***** Provided records
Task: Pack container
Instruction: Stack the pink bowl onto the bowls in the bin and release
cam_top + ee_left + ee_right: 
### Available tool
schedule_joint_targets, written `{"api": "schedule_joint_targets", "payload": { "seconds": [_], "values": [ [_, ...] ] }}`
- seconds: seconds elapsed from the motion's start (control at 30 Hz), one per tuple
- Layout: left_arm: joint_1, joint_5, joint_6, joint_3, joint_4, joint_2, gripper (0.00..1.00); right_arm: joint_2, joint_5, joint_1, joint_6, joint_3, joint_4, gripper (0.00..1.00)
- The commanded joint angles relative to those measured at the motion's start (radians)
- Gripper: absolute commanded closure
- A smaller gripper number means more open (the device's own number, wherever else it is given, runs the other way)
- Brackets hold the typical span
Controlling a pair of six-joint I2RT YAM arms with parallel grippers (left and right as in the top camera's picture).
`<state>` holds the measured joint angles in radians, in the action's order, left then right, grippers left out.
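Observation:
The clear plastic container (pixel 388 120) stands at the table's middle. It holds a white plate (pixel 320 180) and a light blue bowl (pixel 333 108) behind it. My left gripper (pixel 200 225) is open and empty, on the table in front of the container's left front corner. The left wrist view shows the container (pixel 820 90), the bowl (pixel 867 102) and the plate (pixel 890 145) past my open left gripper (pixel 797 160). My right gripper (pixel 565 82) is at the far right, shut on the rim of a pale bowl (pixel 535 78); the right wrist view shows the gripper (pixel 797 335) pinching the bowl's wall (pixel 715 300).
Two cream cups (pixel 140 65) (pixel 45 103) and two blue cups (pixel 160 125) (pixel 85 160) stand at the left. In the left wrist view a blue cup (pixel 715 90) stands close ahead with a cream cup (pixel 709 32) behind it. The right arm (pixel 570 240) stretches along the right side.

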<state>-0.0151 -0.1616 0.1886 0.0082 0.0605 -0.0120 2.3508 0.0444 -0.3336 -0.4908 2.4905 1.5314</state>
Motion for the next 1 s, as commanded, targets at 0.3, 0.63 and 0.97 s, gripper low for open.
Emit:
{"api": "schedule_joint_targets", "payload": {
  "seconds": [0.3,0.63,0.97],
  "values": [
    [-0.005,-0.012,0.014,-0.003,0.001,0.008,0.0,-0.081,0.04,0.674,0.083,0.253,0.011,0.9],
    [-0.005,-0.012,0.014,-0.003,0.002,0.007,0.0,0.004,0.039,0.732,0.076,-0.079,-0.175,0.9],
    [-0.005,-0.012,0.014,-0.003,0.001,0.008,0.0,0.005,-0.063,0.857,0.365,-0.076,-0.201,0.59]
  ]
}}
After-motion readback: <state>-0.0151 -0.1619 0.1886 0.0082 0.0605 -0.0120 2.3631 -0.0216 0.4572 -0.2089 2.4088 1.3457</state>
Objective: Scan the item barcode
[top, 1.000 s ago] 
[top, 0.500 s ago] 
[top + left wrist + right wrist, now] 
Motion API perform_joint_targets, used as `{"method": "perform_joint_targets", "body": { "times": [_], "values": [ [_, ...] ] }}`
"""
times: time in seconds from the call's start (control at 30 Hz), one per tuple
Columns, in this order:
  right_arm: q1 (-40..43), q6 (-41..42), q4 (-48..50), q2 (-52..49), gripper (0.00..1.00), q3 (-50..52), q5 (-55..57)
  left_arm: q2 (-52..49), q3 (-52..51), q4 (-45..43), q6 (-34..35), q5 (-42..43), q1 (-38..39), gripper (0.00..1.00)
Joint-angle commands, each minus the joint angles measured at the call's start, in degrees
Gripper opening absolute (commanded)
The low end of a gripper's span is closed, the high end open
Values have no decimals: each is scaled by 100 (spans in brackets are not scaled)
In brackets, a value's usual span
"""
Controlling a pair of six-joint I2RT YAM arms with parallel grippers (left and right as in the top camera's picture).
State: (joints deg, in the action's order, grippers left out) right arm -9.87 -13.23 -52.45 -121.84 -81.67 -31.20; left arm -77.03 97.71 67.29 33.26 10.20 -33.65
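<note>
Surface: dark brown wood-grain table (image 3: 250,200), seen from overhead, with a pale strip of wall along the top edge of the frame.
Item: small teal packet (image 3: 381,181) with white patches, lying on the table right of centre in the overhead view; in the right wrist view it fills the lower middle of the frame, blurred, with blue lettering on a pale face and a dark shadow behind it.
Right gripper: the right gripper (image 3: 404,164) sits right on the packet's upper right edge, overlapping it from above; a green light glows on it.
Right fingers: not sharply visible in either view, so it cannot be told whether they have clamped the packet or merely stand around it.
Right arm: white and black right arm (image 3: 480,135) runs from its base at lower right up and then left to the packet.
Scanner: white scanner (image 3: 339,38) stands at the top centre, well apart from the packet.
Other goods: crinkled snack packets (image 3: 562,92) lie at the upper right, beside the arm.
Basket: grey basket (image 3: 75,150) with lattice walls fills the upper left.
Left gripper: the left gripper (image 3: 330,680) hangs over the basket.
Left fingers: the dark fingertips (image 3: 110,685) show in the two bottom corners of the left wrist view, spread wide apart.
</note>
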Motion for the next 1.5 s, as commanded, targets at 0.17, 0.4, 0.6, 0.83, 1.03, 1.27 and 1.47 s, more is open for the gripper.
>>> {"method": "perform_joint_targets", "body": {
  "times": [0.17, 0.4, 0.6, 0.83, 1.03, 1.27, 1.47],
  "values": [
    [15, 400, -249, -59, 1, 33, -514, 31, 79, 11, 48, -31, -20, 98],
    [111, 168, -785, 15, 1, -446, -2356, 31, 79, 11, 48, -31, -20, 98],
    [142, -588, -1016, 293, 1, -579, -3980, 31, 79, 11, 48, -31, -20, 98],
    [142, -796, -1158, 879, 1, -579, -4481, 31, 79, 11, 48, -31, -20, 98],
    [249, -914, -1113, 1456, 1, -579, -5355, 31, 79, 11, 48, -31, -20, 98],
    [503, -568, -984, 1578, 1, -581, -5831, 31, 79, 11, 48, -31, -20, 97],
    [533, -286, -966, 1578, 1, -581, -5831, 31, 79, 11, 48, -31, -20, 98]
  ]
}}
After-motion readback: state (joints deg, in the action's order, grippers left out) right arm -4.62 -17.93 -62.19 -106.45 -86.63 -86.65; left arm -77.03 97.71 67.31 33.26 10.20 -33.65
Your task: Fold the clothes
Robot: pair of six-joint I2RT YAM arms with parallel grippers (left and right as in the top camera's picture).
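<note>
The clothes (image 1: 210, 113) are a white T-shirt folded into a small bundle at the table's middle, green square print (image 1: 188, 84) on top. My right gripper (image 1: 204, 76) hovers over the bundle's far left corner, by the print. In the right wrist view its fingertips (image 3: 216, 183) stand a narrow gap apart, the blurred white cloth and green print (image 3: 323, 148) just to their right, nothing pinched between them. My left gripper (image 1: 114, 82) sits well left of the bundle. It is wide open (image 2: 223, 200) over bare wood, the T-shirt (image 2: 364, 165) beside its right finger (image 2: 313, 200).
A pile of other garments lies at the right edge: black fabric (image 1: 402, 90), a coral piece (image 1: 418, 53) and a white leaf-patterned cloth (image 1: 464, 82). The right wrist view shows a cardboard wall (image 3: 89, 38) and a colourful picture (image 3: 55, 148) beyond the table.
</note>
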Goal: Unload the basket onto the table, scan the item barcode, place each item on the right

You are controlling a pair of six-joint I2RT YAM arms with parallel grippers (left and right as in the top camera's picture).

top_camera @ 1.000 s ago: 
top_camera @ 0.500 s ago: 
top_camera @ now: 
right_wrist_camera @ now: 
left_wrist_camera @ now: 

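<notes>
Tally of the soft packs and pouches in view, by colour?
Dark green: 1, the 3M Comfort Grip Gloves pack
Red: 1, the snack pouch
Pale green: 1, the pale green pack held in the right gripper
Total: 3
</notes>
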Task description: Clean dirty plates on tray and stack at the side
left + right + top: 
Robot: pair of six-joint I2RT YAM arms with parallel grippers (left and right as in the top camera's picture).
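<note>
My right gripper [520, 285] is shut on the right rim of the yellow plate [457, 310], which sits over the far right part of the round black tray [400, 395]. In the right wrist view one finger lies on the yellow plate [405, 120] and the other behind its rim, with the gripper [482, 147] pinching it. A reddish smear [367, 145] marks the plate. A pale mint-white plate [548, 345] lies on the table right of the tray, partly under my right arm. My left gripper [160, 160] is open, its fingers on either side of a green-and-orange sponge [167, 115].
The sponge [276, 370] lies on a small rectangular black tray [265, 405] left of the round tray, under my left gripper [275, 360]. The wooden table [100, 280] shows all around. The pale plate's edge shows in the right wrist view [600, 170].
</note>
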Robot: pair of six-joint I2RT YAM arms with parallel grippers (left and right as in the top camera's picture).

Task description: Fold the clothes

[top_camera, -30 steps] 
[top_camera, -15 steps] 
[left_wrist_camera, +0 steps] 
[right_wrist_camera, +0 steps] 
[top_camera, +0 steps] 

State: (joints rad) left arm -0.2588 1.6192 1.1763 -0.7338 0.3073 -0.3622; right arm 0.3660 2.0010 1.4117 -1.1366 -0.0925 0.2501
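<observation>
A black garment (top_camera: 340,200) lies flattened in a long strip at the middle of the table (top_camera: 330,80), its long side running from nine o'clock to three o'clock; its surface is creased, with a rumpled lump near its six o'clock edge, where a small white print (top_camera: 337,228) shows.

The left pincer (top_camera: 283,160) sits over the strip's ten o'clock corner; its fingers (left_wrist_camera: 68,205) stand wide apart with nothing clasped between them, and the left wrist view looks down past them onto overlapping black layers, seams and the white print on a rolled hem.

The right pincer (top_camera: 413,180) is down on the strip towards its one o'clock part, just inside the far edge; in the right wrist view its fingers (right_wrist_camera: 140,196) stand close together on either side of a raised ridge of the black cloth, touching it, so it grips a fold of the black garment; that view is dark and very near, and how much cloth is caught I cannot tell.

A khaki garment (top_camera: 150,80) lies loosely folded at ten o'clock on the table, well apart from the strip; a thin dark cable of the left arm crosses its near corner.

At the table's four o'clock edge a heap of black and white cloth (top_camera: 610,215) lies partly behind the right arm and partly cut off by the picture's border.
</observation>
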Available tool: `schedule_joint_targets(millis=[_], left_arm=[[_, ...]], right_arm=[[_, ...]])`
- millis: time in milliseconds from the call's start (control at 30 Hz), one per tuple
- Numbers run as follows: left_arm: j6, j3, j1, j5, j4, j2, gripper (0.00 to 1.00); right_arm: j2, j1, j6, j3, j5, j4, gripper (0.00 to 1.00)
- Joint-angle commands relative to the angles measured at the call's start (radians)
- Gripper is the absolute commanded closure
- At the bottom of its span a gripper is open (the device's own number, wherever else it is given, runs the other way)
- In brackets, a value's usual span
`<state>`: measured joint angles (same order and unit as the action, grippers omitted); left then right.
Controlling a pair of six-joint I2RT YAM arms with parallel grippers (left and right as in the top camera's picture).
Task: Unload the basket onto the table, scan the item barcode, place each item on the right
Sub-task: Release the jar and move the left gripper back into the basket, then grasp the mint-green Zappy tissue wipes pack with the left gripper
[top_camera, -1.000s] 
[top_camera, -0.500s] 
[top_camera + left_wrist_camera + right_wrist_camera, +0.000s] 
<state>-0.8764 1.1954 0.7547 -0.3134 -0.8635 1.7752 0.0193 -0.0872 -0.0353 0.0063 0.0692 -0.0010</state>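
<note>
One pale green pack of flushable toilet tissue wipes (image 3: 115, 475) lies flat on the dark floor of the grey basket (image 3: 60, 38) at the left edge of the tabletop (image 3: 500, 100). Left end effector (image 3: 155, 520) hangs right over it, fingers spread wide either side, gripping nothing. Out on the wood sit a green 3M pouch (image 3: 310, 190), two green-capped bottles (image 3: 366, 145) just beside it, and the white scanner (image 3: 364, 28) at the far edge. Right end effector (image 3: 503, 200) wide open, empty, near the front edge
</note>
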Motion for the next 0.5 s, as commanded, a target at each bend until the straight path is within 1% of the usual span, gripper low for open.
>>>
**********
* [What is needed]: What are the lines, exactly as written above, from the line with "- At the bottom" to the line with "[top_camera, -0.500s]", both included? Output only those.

* [Answer for this exercise]:
- At the bottom of its span a gripper is open (the device's own number, wherever else it is given, runs the other way)
- In brackets, a value's usual span
`<state>`: measured joint angles (same order and unit as the action, grippers omitted); left then right.
Controlling a pair of six-joint I2RT YAM arms with parallel grippers (left and right as in the top camera's picture).
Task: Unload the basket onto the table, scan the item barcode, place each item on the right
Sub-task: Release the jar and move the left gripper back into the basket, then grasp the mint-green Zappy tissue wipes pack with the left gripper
[top_camera, -1.000s] 
[top_camera, -0.500s] 

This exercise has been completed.